▽

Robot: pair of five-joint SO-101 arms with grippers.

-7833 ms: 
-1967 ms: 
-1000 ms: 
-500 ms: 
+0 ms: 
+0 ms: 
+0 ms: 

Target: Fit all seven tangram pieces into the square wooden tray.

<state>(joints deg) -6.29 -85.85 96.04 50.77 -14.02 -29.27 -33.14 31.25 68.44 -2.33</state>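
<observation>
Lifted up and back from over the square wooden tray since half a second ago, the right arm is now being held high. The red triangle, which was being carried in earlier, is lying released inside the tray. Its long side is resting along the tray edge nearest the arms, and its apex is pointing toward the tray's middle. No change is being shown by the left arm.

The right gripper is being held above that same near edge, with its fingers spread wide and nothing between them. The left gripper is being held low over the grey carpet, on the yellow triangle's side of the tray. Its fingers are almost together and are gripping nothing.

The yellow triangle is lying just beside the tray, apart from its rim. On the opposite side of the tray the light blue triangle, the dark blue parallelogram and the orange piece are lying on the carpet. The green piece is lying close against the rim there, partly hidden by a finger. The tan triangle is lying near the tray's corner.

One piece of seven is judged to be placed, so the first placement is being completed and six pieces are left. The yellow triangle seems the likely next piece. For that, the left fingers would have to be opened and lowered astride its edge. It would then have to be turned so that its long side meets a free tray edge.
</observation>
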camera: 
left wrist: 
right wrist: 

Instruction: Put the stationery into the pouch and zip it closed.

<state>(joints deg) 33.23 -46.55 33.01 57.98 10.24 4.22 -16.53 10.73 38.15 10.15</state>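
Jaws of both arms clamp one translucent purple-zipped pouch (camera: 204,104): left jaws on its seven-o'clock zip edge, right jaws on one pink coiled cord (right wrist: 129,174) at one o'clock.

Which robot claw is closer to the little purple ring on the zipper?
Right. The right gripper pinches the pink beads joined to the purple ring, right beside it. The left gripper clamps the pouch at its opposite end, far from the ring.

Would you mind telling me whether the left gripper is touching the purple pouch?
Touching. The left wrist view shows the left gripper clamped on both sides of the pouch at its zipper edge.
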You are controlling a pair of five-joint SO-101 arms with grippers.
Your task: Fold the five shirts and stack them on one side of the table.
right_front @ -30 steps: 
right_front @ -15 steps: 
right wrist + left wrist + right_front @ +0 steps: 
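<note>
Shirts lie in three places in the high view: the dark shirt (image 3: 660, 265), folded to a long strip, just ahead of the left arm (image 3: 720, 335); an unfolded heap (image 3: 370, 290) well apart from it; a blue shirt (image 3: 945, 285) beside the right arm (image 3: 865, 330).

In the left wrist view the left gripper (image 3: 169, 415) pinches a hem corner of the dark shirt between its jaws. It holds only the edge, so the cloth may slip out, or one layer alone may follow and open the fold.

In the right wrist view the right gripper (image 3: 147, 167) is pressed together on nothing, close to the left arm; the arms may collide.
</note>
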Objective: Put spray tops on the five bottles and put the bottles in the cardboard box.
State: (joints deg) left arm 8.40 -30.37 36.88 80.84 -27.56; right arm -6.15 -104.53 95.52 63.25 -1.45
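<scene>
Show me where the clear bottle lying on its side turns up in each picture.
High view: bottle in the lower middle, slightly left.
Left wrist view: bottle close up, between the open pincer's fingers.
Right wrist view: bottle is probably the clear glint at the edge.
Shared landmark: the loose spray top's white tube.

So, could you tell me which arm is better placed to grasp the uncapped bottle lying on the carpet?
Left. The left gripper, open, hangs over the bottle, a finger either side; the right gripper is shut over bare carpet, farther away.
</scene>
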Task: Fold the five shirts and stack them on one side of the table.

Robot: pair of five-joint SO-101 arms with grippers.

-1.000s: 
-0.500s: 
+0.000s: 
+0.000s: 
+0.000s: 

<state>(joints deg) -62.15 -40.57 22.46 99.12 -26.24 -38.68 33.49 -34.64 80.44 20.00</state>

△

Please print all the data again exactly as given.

Answer to this exercise:
Robot: pair of five-joint SO-101 arms with grippers.

-7833 ms: 
-1967 ms: 
-1000 ms: 
-500 ms: 
+0 ms: 
+0 ms: 
+0 ms: 

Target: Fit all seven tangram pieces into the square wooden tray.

<state>(joints deg) -6.29 -85.85 96.04 50.77 -14.02 -29.27 -33.14 31.25 68.44 -2.33</state>
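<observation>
Lifted up and back from over the square wooden tray since half a second ago, the right arm is now being held high. The red triangle, which was being carried in earlier, is lying released inside the tray. Its long side is resting along the tray edge nearest the arms, and its apex is pointing toward the tray's middle. No change is being shown by the left arm.

The right gripper is being held above that same near edge, with its fingers spread wide and nothing between them. The left gripper is being held low over the grey carpet, on the yellow triangle's side of the tray. Its fingers are almost together and are gripping nothing.

The yellow triangle is lying just beside the tray, apart from its rim. On the opposite side of the tray the light blue triangle, the dark blue parallelogram and the orange piece are lying on the carpet. The green piece is lying close against the rim there, partly hidden by a finger. The tan triangle is lying near the tray's corner.

One piece of seven is judged to be placed, so the first placement is being completed and six pieces are left. The yellow triangle seems the likely next piece. For that, the left fingers would have to be opened and lowered astride its edge. It would then have to be turned so that its long side meets a free tray edge.
</observation>
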camera: 
left wrist: 
right wrist: 

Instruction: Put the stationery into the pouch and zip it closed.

<state>(joints deg) 33.23 -46.55 33.01 57.98 10.24 4.22 -16.53 10.73 38.15 10.15</state>
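Jaws of both arms clamp one translucent purple-zipped pouch (camera: 204,104): left jaws on its seven-o'clock zip edge, right jaws on one pink coiled cord (right wrist: 129,174) at one o'clock.

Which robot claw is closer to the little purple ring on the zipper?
Right. The right gripper pinches the pink beads joined to the purple ring, right beside it. The left gripper clamps the pouch at its opposite end, far from the ring.

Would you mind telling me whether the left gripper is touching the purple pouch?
Touching. The left wrist view shows the left gripper clamped on both sides of the pouch at its zipper edge.
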You are controlling a pair of five-joint SO-101 arms with grippers.
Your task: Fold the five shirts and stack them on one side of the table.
right_front @ -30 steps: 
right_front @ -15 steps: 
right wrist + left wrist + right_front @ +0 steps: 
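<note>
Shirts lie in three places in the high view: the dark shirt (image 3: 660, 265), folded to a long strip, just ahead of the left arm (image 3: 720, 335); an unfolded heap (image 3: 370, 290) well apart from it; a blue shirt (image 3: 945, 285) beside the right arm (image 3: 865, 330).

In the left wrist view the left gripper (image 3: 169, 415) pinches a hem corner of the dark shirt between its jaws. It holds only the edge, so the cloth may slip out, or one layer alone may follow and open the fold.

In the right wrist view the right gripper (image 3: 147, 167) is pressed together on nothing, close to the left arm; the arms may collide.
</note>
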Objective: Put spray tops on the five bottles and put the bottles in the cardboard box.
State: (joints deg) left arm 8.40 -30.37 36.88 80.84 -27.56; right arm -6.15 -104.53 95.52 63.25 -1.45
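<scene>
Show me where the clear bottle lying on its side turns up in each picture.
High view: bottle in the lower middle, slightly left.
Left wrist view: bottle close up, between the open pincer's fingers.
Right wrist view: bottle is probably the clear glint at the edge.
Shared landmark: the loose spray top's white tube.

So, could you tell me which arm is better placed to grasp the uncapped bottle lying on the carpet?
Left. The left gripper, open, hangs over the bottle, a finger either side; the right gripper is shut over bare carpet, farther away.
</scene>
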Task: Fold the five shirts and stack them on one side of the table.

Robot: pair of five-joint SO-101 arms with grippers.

-1.000s: 
-0.500s: 
+0.000s: 
+0.000s: 
+0.000s: 

<state>(joints deg) -62.15 -40.57 22.46 99.12 -26.24 -38.68 33.49 -34.64 80.44 20.00</state>

This concludes the answer.